Monday, June 22, 2020

Strike Up the Band (Busby Berkeley, 1940)

Mickey Rooney and Judy Garland in Strike Up the Band
Cast: Mickey Rooney, Judy Garland, Paul Whiteman, June Preisser, William Tracy, Larry Nunn, Ann Shoemaker, Margaret Early, Francis Pierlot, Virginia Brissac, George Lessey, Enid Bennett, Howard Hickman, Sarah Edwards, Milton Kibbee, Helen Jerome Eddy. Screenplay: John Monks Jr., Fred F. Finkelhoffe. Cinematography: Ray June. Art direction: Cedric Gibbons, John S. Detlie. Film editing: Ben Lewis. Music: Leo Arnau, George Stoll.

At one point in Strike Up the Band, the kids put on a show that's a burlesque of a "Gay Nineties" melodrama. Which might remind us that 1890 and 1940 were not so remote from each other as 2020 is from 1940. We might even look at a film like High School Musical (Kenny Ortega, 2006) or a TV series like Glee (2009-2015) as a burlesque of Strike Up the Band, except they took the subject matter more seriously than the kids in the 1940 movie did the material of old-time melodrama.
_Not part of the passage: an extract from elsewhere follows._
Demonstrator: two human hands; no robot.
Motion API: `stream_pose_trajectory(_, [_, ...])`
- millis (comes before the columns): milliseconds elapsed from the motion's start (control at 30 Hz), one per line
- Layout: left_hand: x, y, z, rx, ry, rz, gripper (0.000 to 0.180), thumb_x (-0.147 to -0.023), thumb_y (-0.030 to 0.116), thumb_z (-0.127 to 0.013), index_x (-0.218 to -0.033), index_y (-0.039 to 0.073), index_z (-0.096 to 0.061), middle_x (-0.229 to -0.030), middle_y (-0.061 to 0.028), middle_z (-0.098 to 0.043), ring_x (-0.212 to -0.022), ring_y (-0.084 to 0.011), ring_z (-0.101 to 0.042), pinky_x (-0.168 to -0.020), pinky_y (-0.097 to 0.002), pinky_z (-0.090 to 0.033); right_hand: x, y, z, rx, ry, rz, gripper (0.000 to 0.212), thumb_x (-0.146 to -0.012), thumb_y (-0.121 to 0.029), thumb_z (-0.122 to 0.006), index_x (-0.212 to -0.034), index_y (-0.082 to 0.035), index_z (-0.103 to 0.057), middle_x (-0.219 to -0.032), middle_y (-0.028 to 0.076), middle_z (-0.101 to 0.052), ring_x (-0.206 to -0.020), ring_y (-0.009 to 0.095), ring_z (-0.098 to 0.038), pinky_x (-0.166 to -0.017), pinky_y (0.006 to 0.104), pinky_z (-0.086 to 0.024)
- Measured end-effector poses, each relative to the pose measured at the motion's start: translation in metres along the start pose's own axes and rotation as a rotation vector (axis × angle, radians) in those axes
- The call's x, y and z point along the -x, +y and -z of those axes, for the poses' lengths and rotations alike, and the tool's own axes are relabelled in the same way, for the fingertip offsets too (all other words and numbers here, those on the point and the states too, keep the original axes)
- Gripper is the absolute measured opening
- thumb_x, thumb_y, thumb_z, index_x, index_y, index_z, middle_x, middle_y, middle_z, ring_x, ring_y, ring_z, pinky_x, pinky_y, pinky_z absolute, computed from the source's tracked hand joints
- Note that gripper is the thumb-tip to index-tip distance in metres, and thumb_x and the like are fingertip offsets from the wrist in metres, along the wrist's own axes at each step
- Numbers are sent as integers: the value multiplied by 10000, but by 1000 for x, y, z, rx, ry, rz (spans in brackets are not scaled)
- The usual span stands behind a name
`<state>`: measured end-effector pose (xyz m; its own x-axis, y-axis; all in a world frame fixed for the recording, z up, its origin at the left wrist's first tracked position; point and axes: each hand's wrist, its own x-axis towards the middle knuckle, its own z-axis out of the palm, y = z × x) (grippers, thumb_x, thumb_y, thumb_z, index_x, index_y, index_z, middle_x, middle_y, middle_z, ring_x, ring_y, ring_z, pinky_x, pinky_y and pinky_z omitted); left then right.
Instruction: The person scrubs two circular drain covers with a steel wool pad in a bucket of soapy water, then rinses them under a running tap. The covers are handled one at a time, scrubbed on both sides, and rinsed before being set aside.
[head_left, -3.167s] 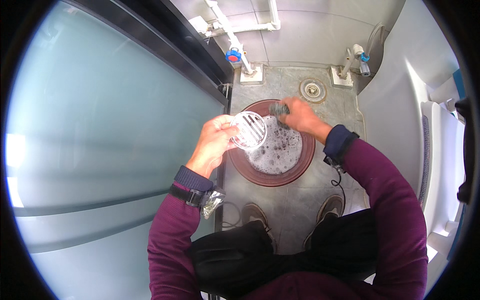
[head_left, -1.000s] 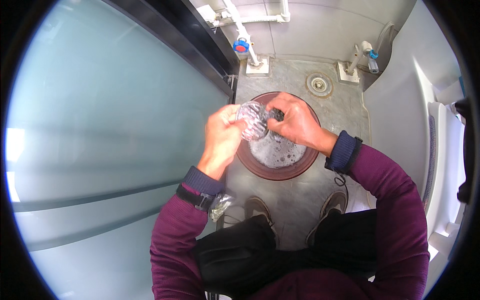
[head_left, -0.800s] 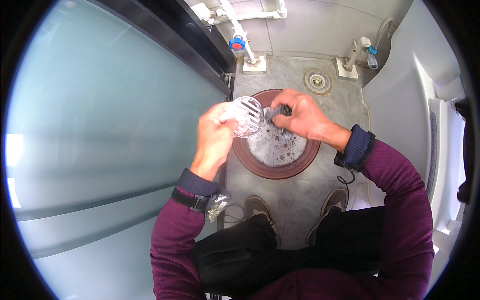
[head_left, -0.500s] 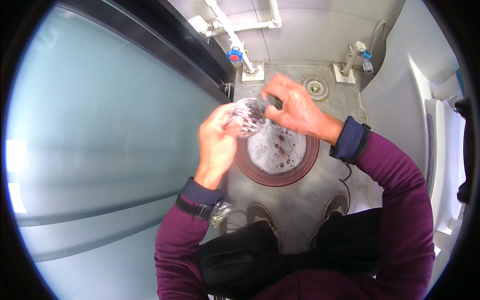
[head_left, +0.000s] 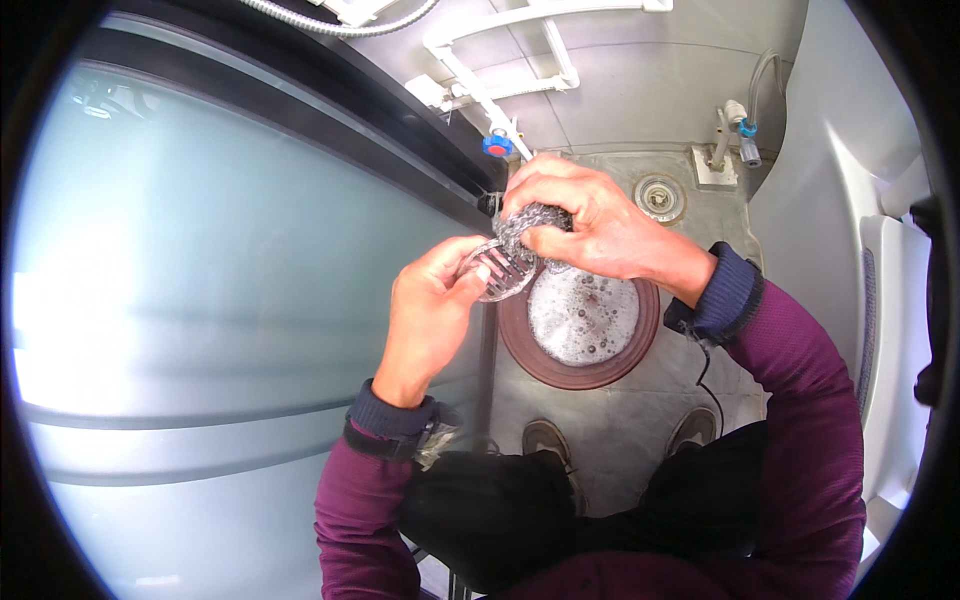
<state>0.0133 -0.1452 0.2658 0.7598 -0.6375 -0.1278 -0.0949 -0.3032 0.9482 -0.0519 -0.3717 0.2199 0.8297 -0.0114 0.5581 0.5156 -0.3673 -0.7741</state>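
My left hand [head_left: 425,300] grips a round slotted drain cover [head_left: 512,275] by its edge, the thumb lying across its face. A ball of grey steel wool [head_left: 537,222] is in my right hand [head_left: 610,228], fingers curled over it. The steel wool touches the far right part of the cover and hides some of it. Both hands are above the far left rim of a reddish-brown basin [head_left: 518,350]. White, bubbly suds [head_left: 580,315] fill the basin's middle.
Behind the basin a round floor drain [head_left: 659,199] is set in the grey tiles. White pipes with a blue-and-red valve [head_left: 497,146] stand by the far wall. A frosted glass panel [head_left: 220,260] runs along the left, a white fixture [head_left: 835,150] along the right. My shoes [head_left: 548,440] flank the near floor.
The steel wool has come down onto the drain cover, and my right hand is less blurred. The whole scene has shifted slightly right and down in the picture.
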Motion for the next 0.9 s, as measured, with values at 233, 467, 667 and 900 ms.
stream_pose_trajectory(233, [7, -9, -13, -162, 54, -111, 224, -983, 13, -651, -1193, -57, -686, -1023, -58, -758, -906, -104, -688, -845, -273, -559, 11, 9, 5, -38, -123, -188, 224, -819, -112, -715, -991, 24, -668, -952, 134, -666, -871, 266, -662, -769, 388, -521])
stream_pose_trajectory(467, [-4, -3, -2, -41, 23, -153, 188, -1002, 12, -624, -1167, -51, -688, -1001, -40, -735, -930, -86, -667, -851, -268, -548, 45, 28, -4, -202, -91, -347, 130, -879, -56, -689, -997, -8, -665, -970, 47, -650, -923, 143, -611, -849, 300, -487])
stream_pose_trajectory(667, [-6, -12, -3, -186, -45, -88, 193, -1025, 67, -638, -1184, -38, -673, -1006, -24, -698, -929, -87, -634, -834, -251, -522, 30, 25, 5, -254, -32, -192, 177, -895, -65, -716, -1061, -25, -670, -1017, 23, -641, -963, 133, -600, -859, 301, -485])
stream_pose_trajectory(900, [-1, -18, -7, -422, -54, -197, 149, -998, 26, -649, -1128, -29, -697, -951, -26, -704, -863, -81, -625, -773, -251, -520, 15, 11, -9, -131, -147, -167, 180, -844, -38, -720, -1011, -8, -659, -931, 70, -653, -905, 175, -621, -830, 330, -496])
Strike Up the Band is a still-honored subgenre, the "hey, kids, let's put on a show" musical. It has all the caricaturable excesses of its kind: big musical numbers that would never fit on an actual stage; the struggle to raise money for the show; the setback when one kid gets sick; the protagonist struggling with whether to become a musician or a physician; the teen romance that isn't quite gelling; the kindly, understanding mother; and even a rousing finale that actually waves the flag. Unfortunately, it's also something of a dud, especially considering the talent involved: Mickey Rooney, Judy Garland, and direction by Busby Berkeley. But this is the Berkeley of the MGM years, not the unfettered "choreographer of space" of the Warner Bros. musicals of the early 1930s -- or even the Berkeley who snuck over to 20th Century Fox in 1943 and gave Carmen Miranda a tutti-frutti hat in one of the craziest moments in The Gang's All Here. At MGM he was reined in too much, though you can sense him yearning to break free in numbers like the title sequence and "Do the La Conga." Garland sings some mostly unmemorable songs well -- though MGM bought the rights to the 1927 stage musical by George and Ira Gershwin, it retained only the title song; the rest are by Roger Edens and the film's producer, Arthur Freed, along with some period oldies for the melodrama sequence. And Rooney is as manic as he ever got on film: dancing, mugging, and frenetically playing the drums. Still, at 120 minutes, Strike Up the Band sags a little too often, especially in a stop-motion puppetry sequence in which Rooney imagines conducting an orchestra made up of fruit -- an idea that Vincente Minnelli came up with and producer Freed enthusiastically adapted. Better songs and a brighter supporting cast might have helped, and the 40-year-old hairlines on some of the supposed high school students are too much in evidence.

Sunday, June 21, 2020

The Baron of Arizona (Samuel Fuller, 1950)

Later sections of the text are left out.